新型コロナウイルスの感染拡大によって、東京五輪開催の可否が取り沙汰されている。1896年にアテネで第1回大会が行われて以来、今夏の東京大会で32回目を迎える夏季五輪。熱狂と感動の歴史を刻む一方で、絶えず事件とトラブルに見舞われてきた。戦争、紛争、冷戦、民族、人種、カネ、ドーピング…。それらの中には肥大化とビジネス化によって、自らその火種を大きくしてきたトラブルもある。「平和の祭典」が見せてきたさまざまな横顔、裏の顔をたどる。
■第1次大戦で中止に 1916年ベルリン大会
14年に勃発した第1次大戦の長期化によって中止された。大戦の引き金となった「サラエボ事件」が起きた同年6月28日は、ベルリン郊外に整備された新競技場の開場式が行われた日だった。19年1月のパリ講和会議で大戦終結の流れができると、国際オリンピック委員会(IOC)は早くも4月に翌年のアントワープ大会を予定通り開くことを決議。五輪の存在をアピールしている。
日本は前回ストックホルム大会で五輪初参加を果たし、陸上短距離の三島弥彦、マラソンの金栗四三が出場。金栗はベルリン大会中止による8年のブランクを乗り越え、20、24年大会でも走った。

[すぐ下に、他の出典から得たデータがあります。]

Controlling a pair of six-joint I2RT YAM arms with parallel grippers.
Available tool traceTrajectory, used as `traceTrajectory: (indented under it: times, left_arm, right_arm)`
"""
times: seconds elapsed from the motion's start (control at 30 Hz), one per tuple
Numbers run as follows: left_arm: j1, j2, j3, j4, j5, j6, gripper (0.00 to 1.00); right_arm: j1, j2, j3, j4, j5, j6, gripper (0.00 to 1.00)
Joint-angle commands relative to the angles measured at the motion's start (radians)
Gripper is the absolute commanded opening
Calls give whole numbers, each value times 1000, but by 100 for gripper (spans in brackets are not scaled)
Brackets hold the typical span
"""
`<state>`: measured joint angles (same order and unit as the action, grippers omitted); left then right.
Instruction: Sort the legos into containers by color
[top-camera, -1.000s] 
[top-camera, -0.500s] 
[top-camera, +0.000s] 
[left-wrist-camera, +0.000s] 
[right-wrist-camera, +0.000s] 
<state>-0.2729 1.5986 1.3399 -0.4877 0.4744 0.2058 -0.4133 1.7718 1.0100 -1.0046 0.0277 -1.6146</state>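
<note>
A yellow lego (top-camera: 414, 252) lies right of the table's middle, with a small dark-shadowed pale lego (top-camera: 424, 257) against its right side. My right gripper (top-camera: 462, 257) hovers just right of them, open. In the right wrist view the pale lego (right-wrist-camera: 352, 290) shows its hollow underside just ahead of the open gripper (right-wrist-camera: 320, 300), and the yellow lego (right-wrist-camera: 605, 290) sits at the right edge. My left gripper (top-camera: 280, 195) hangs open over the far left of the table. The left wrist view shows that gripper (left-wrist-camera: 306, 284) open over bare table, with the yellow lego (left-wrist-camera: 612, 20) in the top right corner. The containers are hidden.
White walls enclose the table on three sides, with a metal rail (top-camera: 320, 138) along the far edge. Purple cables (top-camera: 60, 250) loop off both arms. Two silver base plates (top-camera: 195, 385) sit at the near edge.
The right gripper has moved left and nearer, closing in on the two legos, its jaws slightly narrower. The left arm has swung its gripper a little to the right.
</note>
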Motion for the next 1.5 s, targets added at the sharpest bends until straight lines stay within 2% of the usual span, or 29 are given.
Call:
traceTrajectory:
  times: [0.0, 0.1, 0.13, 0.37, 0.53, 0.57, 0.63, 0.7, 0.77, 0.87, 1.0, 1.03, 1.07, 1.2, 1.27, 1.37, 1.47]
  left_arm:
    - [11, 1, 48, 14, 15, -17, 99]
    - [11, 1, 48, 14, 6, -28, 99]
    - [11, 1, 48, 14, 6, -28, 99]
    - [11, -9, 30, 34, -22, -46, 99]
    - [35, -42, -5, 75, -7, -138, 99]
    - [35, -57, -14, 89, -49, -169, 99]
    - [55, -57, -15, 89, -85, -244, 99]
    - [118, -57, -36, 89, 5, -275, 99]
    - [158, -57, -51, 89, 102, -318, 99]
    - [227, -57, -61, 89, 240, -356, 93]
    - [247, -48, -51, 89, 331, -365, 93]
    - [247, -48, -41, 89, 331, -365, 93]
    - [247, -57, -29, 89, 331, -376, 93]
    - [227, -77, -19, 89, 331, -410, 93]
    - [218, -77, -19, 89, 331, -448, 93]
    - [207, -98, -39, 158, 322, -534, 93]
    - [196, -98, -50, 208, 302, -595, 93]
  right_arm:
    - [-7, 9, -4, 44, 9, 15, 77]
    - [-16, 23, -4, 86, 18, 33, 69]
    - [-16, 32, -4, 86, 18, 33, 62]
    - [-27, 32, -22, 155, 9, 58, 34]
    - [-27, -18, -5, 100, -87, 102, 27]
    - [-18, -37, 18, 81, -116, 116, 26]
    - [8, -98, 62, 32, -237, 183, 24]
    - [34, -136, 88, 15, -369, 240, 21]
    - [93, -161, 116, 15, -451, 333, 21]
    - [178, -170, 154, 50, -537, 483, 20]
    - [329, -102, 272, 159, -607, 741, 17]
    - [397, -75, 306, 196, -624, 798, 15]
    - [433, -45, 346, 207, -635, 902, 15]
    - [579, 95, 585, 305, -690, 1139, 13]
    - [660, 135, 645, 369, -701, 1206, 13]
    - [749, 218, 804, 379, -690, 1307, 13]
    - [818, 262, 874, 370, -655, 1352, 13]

ちなみに夏季五輪は、中止・返上になっても回数に数えられている。
■終戦翌年、ドイツなど不参加 1920年アントワープ大会
敗戦国のドイツ、ハンガリー、オーストリア、トルコ、ブルガリアなどが参加できず、戦争が終わっても「ノーサイド」とはいかなかったが、ベルギーは大戦の爪痕が深く残る中、短期間に競技場建設などの準備を進めて開催にこぎ着けた。

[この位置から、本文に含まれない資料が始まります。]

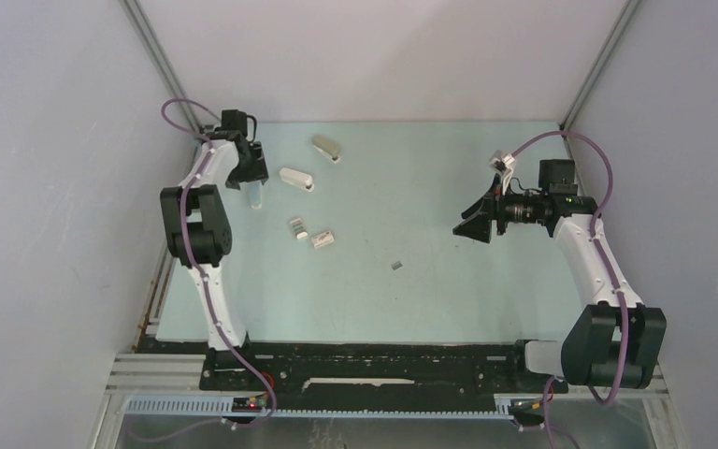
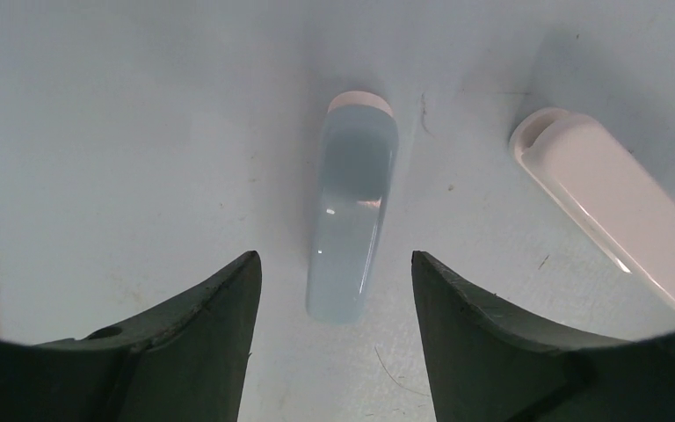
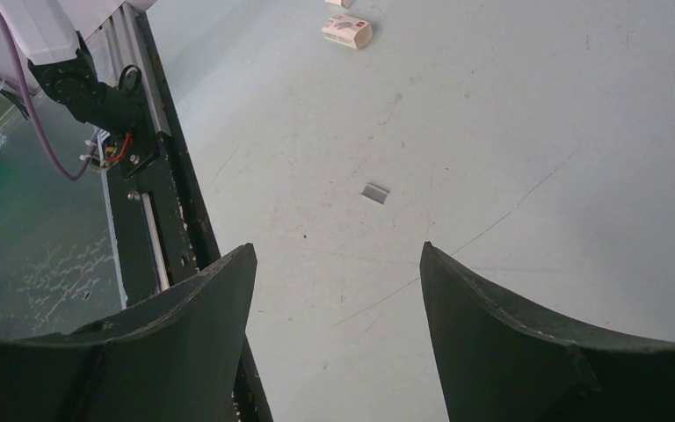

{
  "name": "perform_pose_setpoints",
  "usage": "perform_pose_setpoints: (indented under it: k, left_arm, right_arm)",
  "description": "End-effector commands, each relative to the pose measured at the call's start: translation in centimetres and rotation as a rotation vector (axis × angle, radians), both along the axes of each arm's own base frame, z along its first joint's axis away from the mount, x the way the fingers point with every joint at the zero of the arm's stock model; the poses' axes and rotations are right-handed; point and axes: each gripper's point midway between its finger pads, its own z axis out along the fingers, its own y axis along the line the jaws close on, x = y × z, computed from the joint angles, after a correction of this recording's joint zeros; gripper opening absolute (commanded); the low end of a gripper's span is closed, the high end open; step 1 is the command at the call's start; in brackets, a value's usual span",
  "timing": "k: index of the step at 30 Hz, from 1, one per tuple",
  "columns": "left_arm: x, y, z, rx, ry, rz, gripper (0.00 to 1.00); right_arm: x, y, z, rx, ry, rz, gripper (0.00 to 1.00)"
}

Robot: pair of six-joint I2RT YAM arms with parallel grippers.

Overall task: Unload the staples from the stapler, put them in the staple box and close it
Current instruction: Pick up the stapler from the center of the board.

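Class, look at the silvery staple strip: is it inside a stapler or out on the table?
Out: the staples lie loose on the bare table, with nothing touching them.

Tiny silvery-grey strip of staples, flat on the bench, alone just right of centre in the overhead view. Pale blue stapler, lying lengthwise mid-frame in the left wrist view, pinkish tip uppermost.
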Motion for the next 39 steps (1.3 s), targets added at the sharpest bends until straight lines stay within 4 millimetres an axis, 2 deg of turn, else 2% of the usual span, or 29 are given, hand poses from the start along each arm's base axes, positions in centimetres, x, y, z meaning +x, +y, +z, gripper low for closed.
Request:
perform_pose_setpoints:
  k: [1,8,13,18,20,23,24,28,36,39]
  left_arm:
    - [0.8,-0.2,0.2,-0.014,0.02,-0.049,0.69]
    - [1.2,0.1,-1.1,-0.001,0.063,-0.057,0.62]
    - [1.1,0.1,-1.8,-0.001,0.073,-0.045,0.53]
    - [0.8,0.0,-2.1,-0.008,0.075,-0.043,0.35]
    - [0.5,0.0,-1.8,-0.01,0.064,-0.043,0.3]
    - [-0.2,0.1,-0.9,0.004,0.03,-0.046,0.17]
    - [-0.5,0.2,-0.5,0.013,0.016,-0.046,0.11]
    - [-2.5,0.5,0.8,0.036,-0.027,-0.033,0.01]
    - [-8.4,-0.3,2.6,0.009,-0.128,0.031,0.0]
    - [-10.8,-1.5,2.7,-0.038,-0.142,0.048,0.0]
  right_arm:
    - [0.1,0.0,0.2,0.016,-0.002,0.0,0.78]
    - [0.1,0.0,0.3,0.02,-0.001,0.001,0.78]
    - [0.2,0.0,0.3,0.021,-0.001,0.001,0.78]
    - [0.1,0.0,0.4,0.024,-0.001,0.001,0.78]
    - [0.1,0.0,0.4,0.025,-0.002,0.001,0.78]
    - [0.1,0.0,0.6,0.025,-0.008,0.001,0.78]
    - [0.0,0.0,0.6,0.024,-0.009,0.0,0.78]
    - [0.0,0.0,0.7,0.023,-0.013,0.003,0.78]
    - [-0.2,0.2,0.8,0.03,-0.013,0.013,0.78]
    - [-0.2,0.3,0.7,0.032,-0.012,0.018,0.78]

テニスのシングルスで熊谷一弥、ダブルスで熊谷、柏尾誠一郎組が2位となり、日本選手で初めて五輪のメダルを獲得している。
■ヒトラーの五輪 1936年ベルリン大会
アドルフ・ヒトラー独裁政権下で行われた大会。五輪が国威発揚と政治的プロパガンダに使われ、そのツールとして聖火リレー、テレビ放送、記録映画制作もこの大会から始まった。

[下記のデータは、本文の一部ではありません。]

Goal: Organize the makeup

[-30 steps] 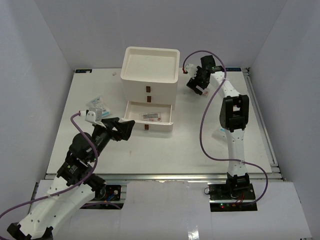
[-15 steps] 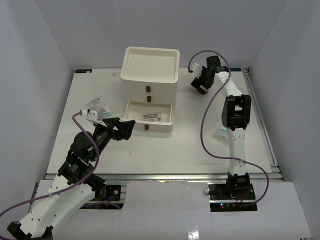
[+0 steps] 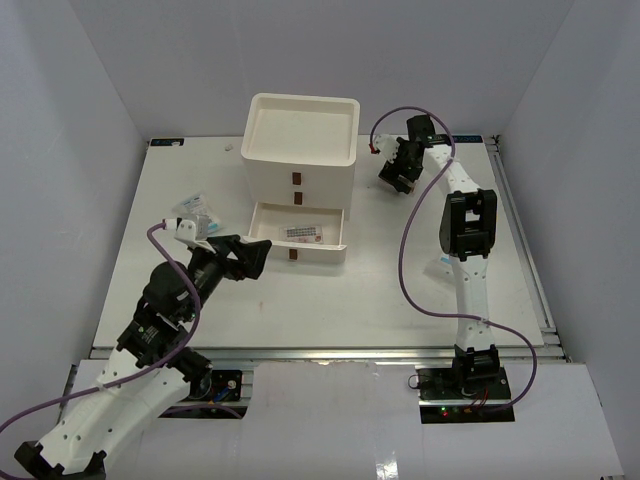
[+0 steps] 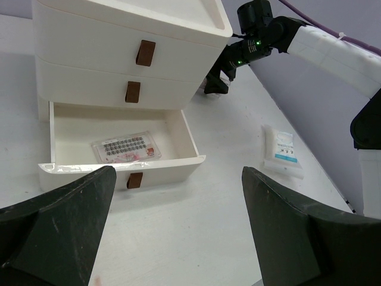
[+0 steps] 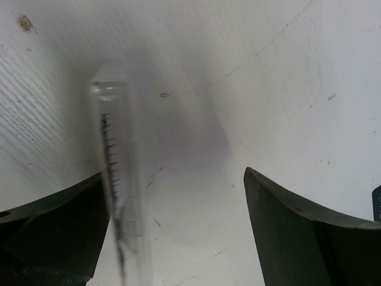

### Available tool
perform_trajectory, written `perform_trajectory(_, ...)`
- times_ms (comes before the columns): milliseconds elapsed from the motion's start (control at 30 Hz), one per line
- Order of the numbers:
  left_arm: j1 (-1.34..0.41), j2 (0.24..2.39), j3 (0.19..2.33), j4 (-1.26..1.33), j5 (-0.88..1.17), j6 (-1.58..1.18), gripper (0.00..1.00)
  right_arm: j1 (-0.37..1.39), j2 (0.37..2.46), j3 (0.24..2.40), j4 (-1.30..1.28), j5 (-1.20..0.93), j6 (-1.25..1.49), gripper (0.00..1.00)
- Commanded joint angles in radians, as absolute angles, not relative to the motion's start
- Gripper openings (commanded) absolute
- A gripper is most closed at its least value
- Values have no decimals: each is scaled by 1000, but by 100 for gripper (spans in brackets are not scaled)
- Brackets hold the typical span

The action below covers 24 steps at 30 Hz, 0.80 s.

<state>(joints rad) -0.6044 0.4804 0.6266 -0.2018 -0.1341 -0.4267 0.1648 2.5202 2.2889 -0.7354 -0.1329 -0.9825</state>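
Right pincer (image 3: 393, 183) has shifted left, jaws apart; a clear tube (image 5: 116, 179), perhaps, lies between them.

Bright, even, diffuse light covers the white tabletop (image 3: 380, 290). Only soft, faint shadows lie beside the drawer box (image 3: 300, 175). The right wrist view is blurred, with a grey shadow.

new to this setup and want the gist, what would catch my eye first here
The white drawer box stands at the back middle of the table, its bottom drawer pulled out with a flat packet inside. The left claw gapes open just in front of that drawer, and the right claw, also open, points down at the table right of the box.
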Motion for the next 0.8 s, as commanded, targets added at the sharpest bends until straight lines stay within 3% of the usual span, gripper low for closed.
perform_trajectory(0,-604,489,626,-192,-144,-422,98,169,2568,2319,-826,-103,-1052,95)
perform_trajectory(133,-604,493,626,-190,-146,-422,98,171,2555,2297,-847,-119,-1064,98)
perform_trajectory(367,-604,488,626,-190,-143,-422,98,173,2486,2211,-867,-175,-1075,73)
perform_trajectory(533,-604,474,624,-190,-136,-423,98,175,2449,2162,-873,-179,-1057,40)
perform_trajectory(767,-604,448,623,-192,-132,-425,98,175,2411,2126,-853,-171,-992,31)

女性監督レニ・リーフェンシュタールを起用した映画「オリンピア」(日本では「民族の祭典」「美の祭典」)は、画期的な撮影技術で「スポーツの美」を追求し、ベネチア映画祭作品賞を受賞するなど世界中で称賛された。観客席で陸上競技を見て拍手するヒトラーの姿もあり、第2次大戦後には、ユダヤ人虐殺や大戦へつながる宣伝道具だったともいわれた。
■日中戦争で幻の五輪に 1940年東京大会
36年7月、嘉納治五郎らの尽力によって東京五輪開催が決まったが、37年に起きた盧溝橋事件をきっかけに日中戦争が拡大。国際的な懸念が高まり、国内でも競技場建設のための鉄材が物資統制によって使用困難となり、東京市(当時)の起債にも支障が生じるなど、情勢は悪化の一途をたどった。38年7月、政府はついに閣議で返上を決め、IOCに伝えた。5月に嘉納が海路帰国途中に急死したことも痛手だった。40年に札幌で行なう予定だった冬季五輪も返上。
東京に代わってヘルシンキが開催を引き受けたが、結局開催されず、4年後のロンドン大会も中止に追い込まれた。